Así el corazón / Corte de caja
Texto rescatado: febrero 2018
Manuel García Estrada
Siempre en una búsqueda asfixiante logré calmar la sed de amor entre tus besos y la lujuria que nos hacía vivir como adolescentes entre sonrisas bajo el cobijo de un mundo donde todo era posible.
Te fuiste, así, sin decir nada, tu respiración dejó de estar y aprendí a vivir sin ti con toda la fuerza que puedo exigirme y aunque cada día me pego de frente en el muro de tu silencio dominante trato de volver a respirar sin lograrlo al cien por ciento.
Hay muchas tardes y muchos amaneceres en donde lo único que quisiera es poder tomar tu mano y dar un paseo por el parque mientras veo esos hermosos y enormes ojos negros que me daban siempre la esperanza de que todo obstáculo se podía vencer.

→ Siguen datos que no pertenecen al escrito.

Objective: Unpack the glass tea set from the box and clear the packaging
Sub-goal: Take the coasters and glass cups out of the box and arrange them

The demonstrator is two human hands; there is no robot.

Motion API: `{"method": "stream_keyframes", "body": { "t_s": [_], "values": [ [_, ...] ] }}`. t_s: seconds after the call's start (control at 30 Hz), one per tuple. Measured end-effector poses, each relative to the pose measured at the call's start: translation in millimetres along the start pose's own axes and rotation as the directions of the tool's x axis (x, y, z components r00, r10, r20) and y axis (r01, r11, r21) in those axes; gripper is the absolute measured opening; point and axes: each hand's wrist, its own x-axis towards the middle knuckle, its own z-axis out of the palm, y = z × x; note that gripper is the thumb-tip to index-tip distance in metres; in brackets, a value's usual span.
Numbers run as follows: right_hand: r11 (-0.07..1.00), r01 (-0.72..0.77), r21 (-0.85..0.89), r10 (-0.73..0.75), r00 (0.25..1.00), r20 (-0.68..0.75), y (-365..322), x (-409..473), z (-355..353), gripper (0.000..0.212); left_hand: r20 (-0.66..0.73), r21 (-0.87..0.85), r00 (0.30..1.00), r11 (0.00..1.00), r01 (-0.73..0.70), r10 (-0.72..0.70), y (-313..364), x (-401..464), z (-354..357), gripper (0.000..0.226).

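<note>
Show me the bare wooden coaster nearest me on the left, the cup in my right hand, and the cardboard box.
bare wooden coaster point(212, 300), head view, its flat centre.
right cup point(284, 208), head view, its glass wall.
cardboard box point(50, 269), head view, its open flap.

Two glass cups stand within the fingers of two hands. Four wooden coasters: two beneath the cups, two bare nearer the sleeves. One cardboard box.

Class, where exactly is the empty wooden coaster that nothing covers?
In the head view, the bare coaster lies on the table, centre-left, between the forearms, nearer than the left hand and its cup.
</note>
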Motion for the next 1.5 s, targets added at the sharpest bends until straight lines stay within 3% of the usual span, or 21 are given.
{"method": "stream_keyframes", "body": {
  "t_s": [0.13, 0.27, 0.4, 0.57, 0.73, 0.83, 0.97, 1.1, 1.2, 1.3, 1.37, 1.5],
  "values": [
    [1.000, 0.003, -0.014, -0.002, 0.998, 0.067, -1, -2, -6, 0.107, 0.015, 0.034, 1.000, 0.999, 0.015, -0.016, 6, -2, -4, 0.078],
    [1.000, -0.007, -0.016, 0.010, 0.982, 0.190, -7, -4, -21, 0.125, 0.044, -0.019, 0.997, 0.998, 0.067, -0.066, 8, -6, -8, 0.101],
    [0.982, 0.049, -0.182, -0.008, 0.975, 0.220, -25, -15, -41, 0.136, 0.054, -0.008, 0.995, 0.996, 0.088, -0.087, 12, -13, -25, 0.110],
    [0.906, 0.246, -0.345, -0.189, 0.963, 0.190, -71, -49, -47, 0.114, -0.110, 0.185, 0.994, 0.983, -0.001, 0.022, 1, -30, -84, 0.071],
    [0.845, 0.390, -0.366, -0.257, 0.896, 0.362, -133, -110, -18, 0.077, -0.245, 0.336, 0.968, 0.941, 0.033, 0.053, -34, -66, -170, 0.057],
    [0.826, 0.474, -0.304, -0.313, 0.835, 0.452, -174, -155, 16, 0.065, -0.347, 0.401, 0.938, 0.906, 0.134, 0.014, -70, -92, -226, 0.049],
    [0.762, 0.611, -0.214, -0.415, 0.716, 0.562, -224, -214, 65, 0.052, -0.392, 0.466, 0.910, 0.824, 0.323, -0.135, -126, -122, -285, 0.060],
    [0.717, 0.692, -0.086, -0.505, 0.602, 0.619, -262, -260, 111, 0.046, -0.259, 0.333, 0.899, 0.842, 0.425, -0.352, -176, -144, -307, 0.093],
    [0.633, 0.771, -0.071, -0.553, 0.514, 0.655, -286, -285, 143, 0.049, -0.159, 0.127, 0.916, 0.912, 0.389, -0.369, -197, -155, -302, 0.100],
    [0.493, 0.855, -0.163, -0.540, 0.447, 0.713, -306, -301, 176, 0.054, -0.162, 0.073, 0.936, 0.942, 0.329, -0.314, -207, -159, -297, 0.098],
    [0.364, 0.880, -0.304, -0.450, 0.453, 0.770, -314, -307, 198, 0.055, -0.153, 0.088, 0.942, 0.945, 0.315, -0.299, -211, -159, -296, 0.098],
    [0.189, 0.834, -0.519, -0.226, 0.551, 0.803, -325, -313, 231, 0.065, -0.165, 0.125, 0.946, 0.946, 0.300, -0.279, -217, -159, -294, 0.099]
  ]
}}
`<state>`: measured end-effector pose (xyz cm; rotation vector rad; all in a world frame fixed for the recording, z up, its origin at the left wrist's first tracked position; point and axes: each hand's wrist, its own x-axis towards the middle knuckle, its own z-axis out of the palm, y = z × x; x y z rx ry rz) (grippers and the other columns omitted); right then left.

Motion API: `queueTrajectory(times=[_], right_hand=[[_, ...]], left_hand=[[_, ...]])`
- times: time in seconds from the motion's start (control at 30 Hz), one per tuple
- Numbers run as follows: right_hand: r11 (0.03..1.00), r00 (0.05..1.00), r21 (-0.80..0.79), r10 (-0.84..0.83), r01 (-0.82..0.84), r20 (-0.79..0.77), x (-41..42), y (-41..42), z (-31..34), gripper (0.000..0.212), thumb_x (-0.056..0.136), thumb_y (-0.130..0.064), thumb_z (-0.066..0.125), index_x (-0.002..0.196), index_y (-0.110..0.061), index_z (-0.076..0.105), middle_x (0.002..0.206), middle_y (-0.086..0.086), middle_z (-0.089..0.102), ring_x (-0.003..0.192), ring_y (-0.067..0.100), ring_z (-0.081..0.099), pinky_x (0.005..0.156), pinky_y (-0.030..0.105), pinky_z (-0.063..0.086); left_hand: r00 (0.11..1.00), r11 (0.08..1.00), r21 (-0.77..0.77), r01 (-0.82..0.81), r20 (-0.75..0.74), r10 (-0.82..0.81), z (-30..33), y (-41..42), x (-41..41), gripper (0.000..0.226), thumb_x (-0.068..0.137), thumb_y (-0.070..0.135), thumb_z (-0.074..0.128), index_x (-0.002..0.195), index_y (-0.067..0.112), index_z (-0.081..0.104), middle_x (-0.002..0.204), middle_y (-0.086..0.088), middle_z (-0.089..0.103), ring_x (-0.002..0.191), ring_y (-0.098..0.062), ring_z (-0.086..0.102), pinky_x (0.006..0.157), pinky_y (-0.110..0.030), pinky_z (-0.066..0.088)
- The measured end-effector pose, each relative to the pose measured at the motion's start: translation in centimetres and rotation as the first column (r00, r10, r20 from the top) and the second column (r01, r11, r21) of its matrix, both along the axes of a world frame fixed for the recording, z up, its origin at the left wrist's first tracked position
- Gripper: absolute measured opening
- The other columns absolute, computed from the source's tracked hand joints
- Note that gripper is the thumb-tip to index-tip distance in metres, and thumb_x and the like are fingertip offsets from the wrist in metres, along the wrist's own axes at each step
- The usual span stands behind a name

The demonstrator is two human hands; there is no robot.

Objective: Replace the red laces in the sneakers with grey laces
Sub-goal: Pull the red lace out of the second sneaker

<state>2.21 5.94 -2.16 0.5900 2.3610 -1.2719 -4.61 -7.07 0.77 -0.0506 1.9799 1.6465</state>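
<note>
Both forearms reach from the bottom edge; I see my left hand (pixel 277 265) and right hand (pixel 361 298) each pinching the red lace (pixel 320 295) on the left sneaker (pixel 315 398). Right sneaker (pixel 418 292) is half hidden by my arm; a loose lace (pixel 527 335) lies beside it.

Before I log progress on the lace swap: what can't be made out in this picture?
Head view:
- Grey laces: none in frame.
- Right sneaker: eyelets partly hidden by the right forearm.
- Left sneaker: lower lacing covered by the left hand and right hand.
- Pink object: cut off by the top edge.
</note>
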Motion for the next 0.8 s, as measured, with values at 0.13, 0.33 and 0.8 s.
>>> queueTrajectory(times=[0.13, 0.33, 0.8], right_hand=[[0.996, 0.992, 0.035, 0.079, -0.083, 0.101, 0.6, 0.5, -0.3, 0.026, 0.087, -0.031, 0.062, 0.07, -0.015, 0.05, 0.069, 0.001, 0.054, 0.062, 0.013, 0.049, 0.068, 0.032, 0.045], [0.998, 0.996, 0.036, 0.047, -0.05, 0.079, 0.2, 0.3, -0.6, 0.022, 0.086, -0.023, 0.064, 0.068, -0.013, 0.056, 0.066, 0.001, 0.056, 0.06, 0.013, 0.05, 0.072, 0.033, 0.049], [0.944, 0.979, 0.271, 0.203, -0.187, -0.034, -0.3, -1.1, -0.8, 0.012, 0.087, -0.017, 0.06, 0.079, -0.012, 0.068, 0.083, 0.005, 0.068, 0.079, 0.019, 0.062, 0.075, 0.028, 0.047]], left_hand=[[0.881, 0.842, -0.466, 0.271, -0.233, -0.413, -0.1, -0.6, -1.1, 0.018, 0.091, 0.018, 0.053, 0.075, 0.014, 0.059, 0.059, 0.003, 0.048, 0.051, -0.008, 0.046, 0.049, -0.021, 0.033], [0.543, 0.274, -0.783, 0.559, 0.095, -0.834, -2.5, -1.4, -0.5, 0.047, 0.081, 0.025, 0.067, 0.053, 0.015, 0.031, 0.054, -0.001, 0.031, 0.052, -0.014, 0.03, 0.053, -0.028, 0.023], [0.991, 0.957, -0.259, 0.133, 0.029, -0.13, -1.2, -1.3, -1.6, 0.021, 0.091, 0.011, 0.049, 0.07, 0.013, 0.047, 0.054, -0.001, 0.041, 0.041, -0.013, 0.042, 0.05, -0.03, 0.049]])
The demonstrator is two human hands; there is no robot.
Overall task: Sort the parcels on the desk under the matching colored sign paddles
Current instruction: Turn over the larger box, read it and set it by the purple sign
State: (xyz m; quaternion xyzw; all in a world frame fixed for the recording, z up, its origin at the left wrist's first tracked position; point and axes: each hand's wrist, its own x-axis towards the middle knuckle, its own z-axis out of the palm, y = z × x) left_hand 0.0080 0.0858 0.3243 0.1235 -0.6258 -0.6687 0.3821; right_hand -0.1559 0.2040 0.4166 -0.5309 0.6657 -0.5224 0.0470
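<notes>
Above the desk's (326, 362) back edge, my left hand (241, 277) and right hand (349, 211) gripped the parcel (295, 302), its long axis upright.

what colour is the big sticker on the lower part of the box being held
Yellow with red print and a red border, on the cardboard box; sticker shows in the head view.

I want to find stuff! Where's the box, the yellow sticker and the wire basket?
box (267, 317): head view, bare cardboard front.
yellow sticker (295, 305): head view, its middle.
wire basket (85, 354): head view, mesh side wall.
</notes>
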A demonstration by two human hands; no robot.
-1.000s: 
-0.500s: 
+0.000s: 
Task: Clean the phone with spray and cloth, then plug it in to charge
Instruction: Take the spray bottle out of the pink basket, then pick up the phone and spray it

Muchas veces lloro, más de las que nadie se imagina, pero intento seguir haciendo café y trato de repartir sonrisas aunque la única que yo deseo ver es la tuya, la que ya nunca tendré.
Recorro caminos y puentes, hablo con docenas de personas, lo único que sé hacer es animar y al final desconozco de donde viene el ánimo que aún tengo porque desde que dejaste de acariciarme nadie le trae gasolina a este motor corazón que envejece con la única esperanza de volverte a ver.